● **TRY IT**
Set down the whole listing that follows, precisely as written.
──────── DATA PROVIDED ────────
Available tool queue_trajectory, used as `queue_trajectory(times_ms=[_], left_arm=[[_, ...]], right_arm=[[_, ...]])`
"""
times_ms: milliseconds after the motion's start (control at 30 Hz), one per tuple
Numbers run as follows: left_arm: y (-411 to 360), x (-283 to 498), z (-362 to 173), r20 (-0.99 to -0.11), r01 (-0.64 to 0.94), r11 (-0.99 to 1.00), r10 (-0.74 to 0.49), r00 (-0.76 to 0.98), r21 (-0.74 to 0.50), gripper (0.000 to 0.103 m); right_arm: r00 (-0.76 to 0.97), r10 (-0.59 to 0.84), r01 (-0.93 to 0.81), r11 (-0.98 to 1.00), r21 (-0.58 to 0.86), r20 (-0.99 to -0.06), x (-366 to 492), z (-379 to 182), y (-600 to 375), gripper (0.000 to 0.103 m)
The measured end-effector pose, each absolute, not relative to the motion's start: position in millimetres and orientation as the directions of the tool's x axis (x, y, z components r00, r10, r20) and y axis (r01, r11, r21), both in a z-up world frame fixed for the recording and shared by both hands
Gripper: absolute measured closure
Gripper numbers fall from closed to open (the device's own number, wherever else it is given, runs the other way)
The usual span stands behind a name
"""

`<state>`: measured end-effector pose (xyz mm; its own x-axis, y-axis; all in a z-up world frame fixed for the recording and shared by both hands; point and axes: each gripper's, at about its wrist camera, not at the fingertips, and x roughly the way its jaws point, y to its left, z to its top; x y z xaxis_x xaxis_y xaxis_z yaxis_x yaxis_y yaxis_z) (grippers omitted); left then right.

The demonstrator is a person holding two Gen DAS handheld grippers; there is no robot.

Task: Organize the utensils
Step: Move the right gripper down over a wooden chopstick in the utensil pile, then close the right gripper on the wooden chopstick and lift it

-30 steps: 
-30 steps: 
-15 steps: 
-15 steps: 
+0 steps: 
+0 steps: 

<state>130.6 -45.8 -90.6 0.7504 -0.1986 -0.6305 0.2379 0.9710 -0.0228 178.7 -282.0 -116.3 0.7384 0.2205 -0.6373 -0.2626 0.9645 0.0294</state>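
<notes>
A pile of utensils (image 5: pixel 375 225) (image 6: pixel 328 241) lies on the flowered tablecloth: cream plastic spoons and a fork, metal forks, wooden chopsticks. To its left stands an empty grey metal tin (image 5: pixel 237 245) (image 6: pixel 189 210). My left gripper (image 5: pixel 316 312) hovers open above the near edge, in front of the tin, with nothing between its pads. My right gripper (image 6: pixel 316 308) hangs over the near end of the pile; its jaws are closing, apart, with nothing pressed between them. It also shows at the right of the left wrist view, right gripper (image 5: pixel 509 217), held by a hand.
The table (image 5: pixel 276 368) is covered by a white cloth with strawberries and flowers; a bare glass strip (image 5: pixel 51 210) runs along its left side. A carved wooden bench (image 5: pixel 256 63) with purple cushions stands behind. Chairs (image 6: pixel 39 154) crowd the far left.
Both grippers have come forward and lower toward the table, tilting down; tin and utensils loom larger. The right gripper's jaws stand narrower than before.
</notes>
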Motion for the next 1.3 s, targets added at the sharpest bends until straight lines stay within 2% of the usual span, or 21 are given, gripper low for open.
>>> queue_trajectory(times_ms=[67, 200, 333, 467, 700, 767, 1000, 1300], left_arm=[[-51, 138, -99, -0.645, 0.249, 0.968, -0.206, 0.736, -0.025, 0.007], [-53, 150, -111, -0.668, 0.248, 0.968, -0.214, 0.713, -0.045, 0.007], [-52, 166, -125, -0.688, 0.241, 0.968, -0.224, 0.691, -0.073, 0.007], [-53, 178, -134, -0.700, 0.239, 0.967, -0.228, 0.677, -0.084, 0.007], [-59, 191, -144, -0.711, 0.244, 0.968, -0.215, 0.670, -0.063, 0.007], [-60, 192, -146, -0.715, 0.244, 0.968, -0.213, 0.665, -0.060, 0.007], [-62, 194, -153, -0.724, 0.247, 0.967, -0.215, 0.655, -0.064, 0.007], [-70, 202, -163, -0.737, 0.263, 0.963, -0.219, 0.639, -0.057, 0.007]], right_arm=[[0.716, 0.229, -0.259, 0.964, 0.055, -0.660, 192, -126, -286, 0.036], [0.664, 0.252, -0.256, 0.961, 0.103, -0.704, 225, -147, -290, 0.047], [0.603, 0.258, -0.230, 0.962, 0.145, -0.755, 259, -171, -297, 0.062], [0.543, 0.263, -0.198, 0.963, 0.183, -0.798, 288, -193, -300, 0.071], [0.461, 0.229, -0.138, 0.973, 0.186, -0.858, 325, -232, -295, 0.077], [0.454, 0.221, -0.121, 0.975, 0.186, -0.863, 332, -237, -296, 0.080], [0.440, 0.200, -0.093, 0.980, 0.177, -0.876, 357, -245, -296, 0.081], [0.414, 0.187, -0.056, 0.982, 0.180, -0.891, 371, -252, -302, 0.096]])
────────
● **WRITTEN ANSWER**
Available tool queue_trajectory, used as `queue_trajectory(times_ms=[_], left_arm=[[_, ...]], right_arm=[[_, ...]])`
"""
times_ms: milliseconds after the motion's start (control at 30 Hz), one per tuple
Numbers run as follows: left_arm: y (-411 to 360), x (-283 to 498), z (-362 to 173), r20 (-0.99 to -0.11), r01 (-0.64 to 0.94), r11 (-0.99 to 1.00), r10 (-0.74 to 0.49), r00 (-0.76 to 0.98), r21 (-0.74 to 0.50), gripper (0.000 to 0.103 m); right_arm: r00 (-0.76 to 0.97), r10 (-0.59 to 0.84), r01 (-0.93 to 0.81), r11 (-0.98 to 1.00), r21 (-0.58 to 0.86), r20 (-0.99 to -0.06), x (-366 to 492), z (-379 to 182), y (-600 to 375), gripper (0.000 to 0.103 m)
The measured end-effector pose, each absolute, not relative to the motion's start: position in millimetres and orientation as the directions of the tool's x axis (x, y, z components r00, r10, r20) and y axis (r01, r11, r21), both in a z-up world frame fixed for the recording and shared by both hands
Gripper: absolute measured closure
Gripper numbers fall from closed to open (the device's own number, wherever else it is given, runs the other way)
The usual span stands behind a name
"""

`<state>`: measured end-effector pose (xyz mm; its own x-axis, y-axis; all in a z-up world frame fixed for the recording and shared by both hands; point and axes: each gripper's, at about its wrist camera, not at the fingertips, and x roughly the way its jaws point, y to its left, z to its top; x y z xaxis_x xaxis_y xaxis_z yaxis_x yaxis_y yaxis_z) (grippers omitted); left then right.

The demonstrator is a person holding two Gen DAS handheld grippers; there is no robot.

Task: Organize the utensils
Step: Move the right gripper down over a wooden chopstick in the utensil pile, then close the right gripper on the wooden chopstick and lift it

-30 steps: 
-30 steps: 
-15 steps: 
-15 steps: 
+0 steps: 
+0 steps: 

<state>130.6 -45.8 -90.6 0.7504 -0.1986 -0.6305 0.2379 0.9710 -0.0228 178.7 -282.0 -116.3 0.7384 0.2205 -0.6373 -0.2626 0.9645 0.0294</state>
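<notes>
A pile of utensils (image 5: pixel 375 225) (image 6: pixel 328 241) lies on the flowered tablecloth: cream plastic spoons and a fork, metal forks, wooden chopsticks. To its left stands an empty grey metal tin (image 5: pixel 237 245) (image 6: pixel 189 210). My left gripper (image 5: pixel 316 312) hovers open above the near edge, in front of the tin, with nothing between its pads. My right gripper (image 6: pixel 316 308) hangs over the near end of the pile; its jaws are closing, apart, with nothing pressed between them. It also shows at the right of the left wrist view, right gripper (image 5: pixel 509 217), held by a hand.
The table (image 5: pixel 276 368) is covered by a white cloth with strawberries and flowers; a bare glass strip (image 5: pixel 51 210) runs along its left side. A carved wooden bench (image 5: pixel 256 63) with purple cushions stands behind. Chairs (image 6: pixel 39 154) crowd the far left.
Both grippers have come forward and lower toward the table, tilting down; tin and utensils loom larger. The right gripper's jaws stand narrower than before.
</notes>
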Motion for the next 1.3 s, targets added at the sharpest bends until straight lines stay within 2% of the usual span, or 21 are given, gripper low for open.
>>> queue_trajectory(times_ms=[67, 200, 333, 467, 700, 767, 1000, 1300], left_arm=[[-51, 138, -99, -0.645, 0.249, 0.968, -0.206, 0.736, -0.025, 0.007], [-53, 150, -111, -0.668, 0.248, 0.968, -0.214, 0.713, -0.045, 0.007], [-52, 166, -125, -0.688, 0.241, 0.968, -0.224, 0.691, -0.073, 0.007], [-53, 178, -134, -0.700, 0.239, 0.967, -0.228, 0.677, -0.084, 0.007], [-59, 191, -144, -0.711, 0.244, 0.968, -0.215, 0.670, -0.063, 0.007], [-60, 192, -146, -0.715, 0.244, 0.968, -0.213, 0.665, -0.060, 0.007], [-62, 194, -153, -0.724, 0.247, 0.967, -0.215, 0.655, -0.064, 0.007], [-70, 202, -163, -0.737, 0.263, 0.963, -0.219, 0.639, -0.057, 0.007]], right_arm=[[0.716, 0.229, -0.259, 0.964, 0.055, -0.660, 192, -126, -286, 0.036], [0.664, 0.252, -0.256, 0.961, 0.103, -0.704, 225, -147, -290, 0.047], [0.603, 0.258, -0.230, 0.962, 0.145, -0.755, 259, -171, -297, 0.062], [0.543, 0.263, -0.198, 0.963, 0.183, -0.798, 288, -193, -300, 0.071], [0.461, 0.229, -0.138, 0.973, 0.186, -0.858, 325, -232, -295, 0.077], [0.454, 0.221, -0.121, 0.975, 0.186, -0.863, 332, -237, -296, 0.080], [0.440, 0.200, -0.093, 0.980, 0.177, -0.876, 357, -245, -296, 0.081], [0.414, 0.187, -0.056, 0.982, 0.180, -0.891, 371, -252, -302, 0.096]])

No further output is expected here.